Este ano começou com um rotundo nada. Ou, se preferem, com um pouco menos que nada. No que diz respeito ao Orçamento, começamos com um déficit de R$ 232 bilhões, dos quais R$ 57 bilhões se referem às chamadas “emendas parlamentares”. Para quem, como nós, já está acostumado, não é grande coisa. Ou, por outra, é grande coisa porque estamos falando só deste ano – ano eleitoral, não custa lembrar. No início do próximo ano, Brasília estará se contorcendo como sempre, na esperança de promover um empate entre a arrecadação e a despesa. Tentando pensar num prazo mais longo – 15 anos, digamos –, o que temos, por enquanto, é uma célebre inspiração literária: “o futuro a Deus pertence”.
Em relação a investimentos, outro dia várias montadoras de veículos anunciaram seus planos. O CEO da Volkswagen resumiu com gentileza e precisão o que já esperávamos. “Investimentos – ele declarou – sempre acontecem, o que varia é o montante, sempre sujeito a circunstâncias”. Noves fora, o que a imprensa informou foi que, quando todas elas catarem o que resta no fundo das gavetas, para nós sobrarão US$ 25 bilhões, um pouco mais ou um pouco menos.

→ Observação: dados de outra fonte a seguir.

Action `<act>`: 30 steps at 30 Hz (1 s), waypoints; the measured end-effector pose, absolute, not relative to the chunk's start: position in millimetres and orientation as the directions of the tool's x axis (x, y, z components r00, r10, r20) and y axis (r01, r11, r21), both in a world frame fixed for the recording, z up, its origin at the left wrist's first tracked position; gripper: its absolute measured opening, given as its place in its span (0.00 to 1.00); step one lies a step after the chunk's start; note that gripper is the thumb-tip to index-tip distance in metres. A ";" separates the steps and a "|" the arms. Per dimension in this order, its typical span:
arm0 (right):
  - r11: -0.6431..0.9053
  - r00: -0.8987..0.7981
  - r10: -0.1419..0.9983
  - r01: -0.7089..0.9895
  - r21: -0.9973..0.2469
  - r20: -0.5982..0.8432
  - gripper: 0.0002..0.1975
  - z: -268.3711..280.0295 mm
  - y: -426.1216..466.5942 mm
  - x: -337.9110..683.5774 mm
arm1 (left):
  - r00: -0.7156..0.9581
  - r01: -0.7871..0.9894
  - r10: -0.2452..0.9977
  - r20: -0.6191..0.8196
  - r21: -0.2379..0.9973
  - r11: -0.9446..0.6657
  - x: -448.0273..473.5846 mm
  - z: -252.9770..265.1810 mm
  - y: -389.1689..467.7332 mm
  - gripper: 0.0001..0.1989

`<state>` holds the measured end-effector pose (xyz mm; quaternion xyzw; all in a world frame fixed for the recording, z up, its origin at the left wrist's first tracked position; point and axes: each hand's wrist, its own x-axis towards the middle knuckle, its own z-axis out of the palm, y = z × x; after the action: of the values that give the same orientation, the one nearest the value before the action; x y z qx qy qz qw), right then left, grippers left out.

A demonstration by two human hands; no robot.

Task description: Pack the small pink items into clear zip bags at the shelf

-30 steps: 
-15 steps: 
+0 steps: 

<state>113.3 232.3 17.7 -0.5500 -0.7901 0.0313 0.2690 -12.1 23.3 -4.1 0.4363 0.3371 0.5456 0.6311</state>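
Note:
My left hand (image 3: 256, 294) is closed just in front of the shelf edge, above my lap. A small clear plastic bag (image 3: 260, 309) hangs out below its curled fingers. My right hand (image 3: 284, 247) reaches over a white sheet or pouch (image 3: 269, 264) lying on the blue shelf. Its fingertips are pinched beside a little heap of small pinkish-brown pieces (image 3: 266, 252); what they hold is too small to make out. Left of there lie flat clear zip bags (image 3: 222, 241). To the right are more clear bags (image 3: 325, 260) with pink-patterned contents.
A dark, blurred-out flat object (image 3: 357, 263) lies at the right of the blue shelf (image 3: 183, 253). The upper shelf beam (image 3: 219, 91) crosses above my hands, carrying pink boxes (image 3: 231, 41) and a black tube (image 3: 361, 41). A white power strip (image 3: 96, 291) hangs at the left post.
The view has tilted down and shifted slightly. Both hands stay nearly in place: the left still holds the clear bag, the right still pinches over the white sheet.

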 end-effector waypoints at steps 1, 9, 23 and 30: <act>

Mais excitante é o teatro de operações de Brasília. No Supremo Tribunal Federal (STF), o ministro Dias Toffoli, suponho que num assomo de caridade, sustou as multas bilionárias que a J&F e a Odebrecht já haviam concordado em pagar. Criticado por tal decisão por uma ONG internacional que o citou nominalmente, mandou investigá-la. E nós, cá da planície, não dispondo sequer de algo parecido com o ombudsman sueco, não temos um caminho seguro para solicitar a Sua Excelência uma maior transparência no tocante à sua própria movimentação patrimonial. Escarafunchei o noticiário, mas não consegui saber se o ministro suscitou junto ao CEO da Odebrecht aquela antiga questão do “departamento de operações estruturadas”. Terá sido desestruturado?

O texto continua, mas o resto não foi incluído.